Work task:
The exercise asks you to copy every line below in which "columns" appears.

Given information:

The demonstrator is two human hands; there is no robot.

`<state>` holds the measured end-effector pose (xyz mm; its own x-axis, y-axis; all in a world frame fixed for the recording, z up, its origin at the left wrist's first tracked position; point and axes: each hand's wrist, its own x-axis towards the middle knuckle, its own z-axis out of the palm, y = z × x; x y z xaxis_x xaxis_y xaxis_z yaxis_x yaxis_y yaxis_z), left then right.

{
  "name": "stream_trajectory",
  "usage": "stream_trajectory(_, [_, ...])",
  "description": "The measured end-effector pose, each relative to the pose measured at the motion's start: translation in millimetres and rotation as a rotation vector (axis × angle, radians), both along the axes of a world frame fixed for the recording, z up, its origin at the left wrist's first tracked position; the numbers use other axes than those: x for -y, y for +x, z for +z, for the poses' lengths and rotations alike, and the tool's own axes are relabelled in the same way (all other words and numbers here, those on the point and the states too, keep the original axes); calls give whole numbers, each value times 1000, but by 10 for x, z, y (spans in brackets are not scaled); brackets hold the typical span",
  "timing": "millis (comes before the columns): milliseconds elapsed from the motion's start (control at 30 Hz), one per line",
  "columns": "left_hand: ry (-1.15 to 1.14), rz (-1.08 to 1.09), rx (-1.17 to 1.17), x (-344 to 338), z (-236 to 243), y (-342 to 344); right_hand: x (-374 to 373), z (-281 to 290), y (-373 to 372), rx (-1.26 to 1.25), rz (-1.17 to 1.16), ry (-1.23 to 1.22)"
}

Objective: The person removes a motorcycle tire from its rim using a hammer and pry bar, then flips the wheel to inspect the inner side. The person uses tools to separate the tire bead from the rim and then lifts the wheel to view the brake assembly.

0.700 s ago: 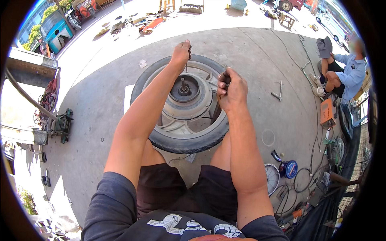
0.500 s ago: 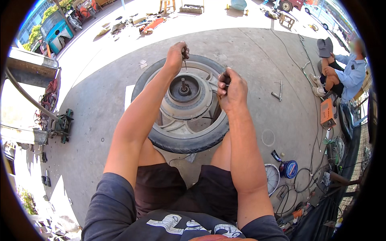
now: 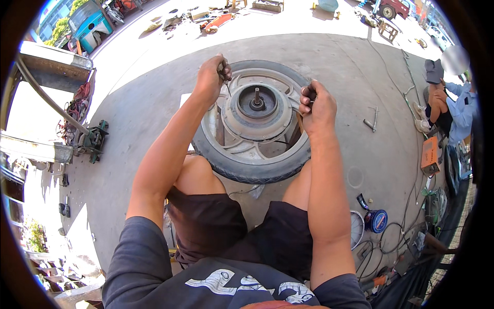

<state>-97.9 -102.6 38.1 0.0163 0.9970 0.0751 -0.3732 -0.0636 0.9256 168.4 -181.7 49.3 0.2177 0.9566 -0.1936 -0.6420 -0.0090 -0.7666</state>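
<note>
A grey spoked hub-motor wheel (image 3: 257, 123) with a black tyre lies flat in front of my knees, its threaded axle (image 3: 257, 96) upright in the hub. My left hand (image 3: 212, 77) is closed on a thin metal tool (image 3: 229, 89) pointing down over the upper left of the wheel. My right hand (image 3: 319, 105) is above the wheel's right side, fingers curled round something dark that I cannot make out.
A seated person (image 3: 458, 110) is at right beside an orange machine (image 3: 430, 154). Nearby lie a T-handled tool (image 3: 371, 123), a blue tub (image 3: 375, 220) and hoses. A jack-like tool (image 3: 92, 141) and metal trough (image 3: 36, 149) stand left.
My view has shifted, with the wheel now further right and higher in it. My left hand has moved leftward across the wheel, away from the hub. Both hands stay closed.
</note>
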Motion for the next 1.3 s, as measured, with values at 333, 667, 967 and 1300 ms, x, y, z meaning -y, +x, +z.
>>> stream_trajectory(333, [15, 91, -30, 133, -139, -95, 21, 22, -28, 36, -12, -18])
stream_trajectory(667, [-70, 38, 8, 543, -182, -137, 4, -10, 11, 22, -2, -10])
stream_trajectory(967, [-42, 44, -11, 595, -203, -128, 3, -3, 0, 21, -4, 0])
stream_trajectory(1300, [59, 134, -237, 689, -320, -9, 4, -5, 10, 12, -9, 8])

Solution:
  "timing": "millis (comes before the columns): milliseconds elapsed from the motion's start (control at 30 Hz), one per line",
  "columns": "left_hand: ry (-1.15 to 1.14), rz (-1.08 to 1.09), rx (-1.17 to 1.17), x (-344 to 338), z (-236 to 243), y (-342 to 344); right_hand: x (-374 to 373), z (-281 to 290), y (-373 to 372), rx (-1.26 to 1.25), rz (-1.17 to 1.16), ry (-1.23 to 1.22)"

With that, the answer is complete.